My own entrance into the plagiarism discussion was inspired by an overall sense of frustration over what I see as often misguided, sometimes extremist and even hypocritical approaches to authorship and attribution in most institutional plagiarism standards. Other participants shared a similar unease with both the standards and the punitive measures behind them. Nick Carbone remarked that "reading plagiarism guidelines and admonitions have always sounded like, to [his] ear, the sadistic prison camp warden in Cool Hand Luke: Dont properly paraphrase, a night in the box; forget to add a citation, a night in the box. Rules for proper mechanics and forms for handling sources come across as byzantine and opaque." My own feeling was that "changing values of authorship, new opportunities for collaboration, and improved, easily accessible information technologies make it difficult if not impossible to assess student writing and research practices via conventional standards for plagiarism."
Given that "the notion of plagiarism is highly situated" (Irvin Peckham), the focus for several participants became the various situations, or more generally the intellectual/political/moral climate in which definitions of authorship, plagiarism, copyright and "proper" attribution come into play. The issue of ownership and debt, as well as larger issue of models of production and exchange in a capitalist economy, became crucial to myself and some others. Discussion also turned on possible differences between plagiarism and copyright violation.
[authorial ownership]
Regarding the former, Patrick Courts lent a valuable historical and multicultural perspective by reminding us how surprised we might be "at how many groups believe that one owns words no more than one owns land." The notion of "owning" ones writing struck me as well as a concept demanding further attention, especially with regard to classroom economies: "we operate in a system of exchange that treats words and ideas and sentences, etc., as commodities with exchange value hence the whole idea of giving credit and acknowledging debt, of ownership (i.e., not passing off anothers words as ones own), as if ideas were properties." In a follow-up post I mentioned the "heavy reliance on commercial metaphors" in published rules regarding use and attribution, and I suggested that one possible way out of the plagiarism problem was to begin by introducing a new, noncompetitive means of talking about scholarly and student writing.

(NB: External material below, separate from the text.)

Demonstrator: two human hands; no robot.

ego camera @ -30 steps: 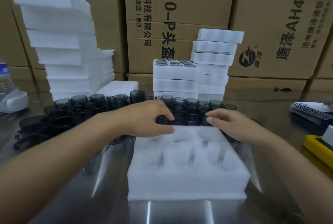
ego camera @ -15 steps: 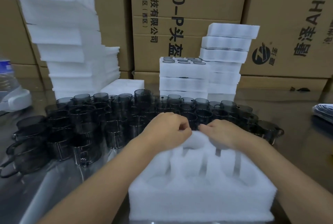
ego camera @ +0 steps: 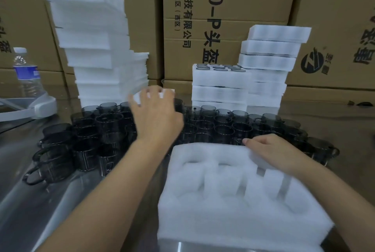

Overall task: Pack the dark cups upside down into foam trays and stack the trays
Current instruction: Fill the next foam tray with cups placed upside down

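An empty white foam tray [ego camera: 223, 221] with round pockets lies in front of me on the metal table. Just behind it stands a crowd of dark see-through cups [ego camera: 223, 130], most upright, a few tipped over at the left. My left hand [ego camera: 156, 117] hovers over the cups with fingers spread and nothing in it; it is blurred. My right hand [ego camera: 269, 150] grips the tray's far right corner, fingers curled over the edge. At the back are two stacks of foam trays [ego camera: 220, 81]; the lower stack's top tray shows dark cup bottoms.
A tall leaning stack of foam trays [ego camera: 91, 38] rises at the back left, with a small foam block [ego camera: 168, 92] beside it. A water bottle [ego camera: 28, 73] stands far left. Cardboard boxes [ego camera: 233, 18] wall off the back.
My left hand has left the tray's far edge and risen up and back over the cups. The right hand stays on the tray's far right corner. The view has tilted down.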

John McLaughlin rightly advised a bit of caution when using "capitalism" (and by extension capitalist or market-oriented models) to contextualize discussions of writing, stating how important it is "to get capitalism straight, not to demonize it in the process of describing it." More to the point, McLaughlin also reminded the List of "the material basis of relationships involving exchange of information" in our age. The question raised by McLaughlin in a follow-up post was a good one: "Can we disconnect the money from the ideas, and do something noncompetitive with the thinking? That seems to be the challenge . I agree our classes are as good a place as any to start ."
[ethics]
For some, the plagiarism debate boiled down to an issue of fundamental morality and ethics. Gerard Donnelley-Smith stated: "If a student plagiarizes and I dont respond, then I have failed the purpose of the liberal education. [Our institution produces] thinkers, not copyists , writers, not scriveners . I hold students accountable for their ideas, and the appropriate use of the ideas of others. Teaching what I consider a valuable ethic with which they may face the marketplace." In an educational environment in which the instructor sees it as his or her task to instill writerly values as well as writing skills, it is perhaps easy to understand how any infringement on those values, or any violation of the standards derived from those values, can be, as Ron Shook suggested, "occasion for moral outrage."
Shook also
clarified in a follow-up post that "the offense of plagiarism is not against
the information or the body politic, but against a set of specific institutional
guidelines, made in the centuries when we conceived of knowledge as unitary,
concrete and salable." Perhaps in indirect response to Ron Shooks reference
to "institutional guidelines," Dean
Rehberger asked: "Perhaps what I and others are saying is that the
lie of plagiarism does not start with the student but with our mystical
standards of what we want?" [note: here
is John McLaughlins response to the use of the term lie] As I and
others suggested in our posts, the plagiarism problem may begin with the
outmoded notions of authorship, intellectual property and "proper use"
which inform conventional institutional plagiarism standards. As a result,
these standards may need to be redefined to account for changing values.